Closed benoitc closed 5 years ago
@benoitc and you have verified this does not happen with the old script when used with Erlang 21.2?
@djnym ping
@tsloughter we were forced to update due to hex.pm incompatibility. Worked before AFAIK
@deadtrickster ok
Does anyone have any ideas? :)
@tsloughter imo this is due to the usage of $ROOTDIR
instead of a temporary directory. Since Erlang has no right to it during the build it will fail or something like it.
I'm not sure what you mean. The script isn't writing this file and the change was removing file creation that was added at some point, prior to this use of a tmp dir to write the new nodetool it was not written at all and there was not this cookie issue.
Why would a cookie file be created at all when a cookie is provided in the arguments?
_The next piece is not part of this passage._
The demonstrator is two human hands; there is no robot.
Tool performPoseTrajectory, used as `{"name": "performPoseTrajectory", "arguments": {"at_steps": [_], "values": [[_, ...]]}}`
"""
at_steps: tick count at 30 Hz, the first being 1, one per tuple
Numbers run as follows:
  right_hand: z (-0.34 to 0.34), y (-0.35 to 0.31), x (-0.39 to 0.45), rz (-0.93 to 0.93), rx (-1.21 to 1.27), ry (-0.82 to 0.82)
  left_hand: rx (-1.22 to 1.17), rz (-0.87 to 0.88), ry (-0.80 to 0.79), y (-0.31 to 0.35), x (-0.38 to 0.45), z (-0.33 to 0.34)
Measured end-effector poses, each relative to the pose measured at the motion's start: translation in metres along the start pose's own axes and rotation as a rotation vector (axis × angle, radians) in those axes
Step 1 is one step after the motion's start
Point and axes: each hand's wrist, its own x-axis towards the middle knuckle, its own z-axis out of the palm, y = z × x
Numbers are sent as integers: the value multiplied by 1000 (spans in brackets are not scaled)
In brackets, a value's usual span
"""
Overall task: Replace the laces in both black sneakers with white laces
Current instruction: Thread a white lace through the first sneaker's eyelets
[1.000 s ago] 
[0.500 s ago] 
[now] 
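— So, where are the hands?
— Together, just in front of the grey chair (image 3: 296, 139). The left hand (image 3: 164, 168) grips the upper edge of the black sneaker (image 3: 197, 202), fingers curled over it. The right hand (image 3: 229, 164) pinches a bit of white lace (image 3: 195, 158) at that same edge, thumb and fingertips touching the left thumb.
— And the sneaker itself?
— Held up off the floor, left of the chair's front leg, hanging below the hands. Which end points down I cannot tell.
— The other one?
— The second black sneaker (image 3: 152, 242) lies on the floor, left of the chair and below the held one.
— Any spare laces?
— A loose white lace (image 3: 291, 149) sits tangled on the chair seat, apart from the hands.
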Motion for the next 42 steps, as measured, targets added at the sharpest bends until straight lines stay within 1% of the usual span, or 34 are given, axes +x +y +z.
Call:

true. Error happen at this step: https://github.com/erlang/otp/blob/master/lib/kernel/src/auth.erl#L286 so i believe the cookie argument is empty.
Can either of you add a line to spit out the vm args file at the time of running (so after the replacement of os vars) and see if the setcookie is still there and proper?
I am stumped. I can't figure out where the hell this is coming from.
I just built a release with rebar3 3.8.0, which is before relx edad2b4, and I'm still getting the cookie file created.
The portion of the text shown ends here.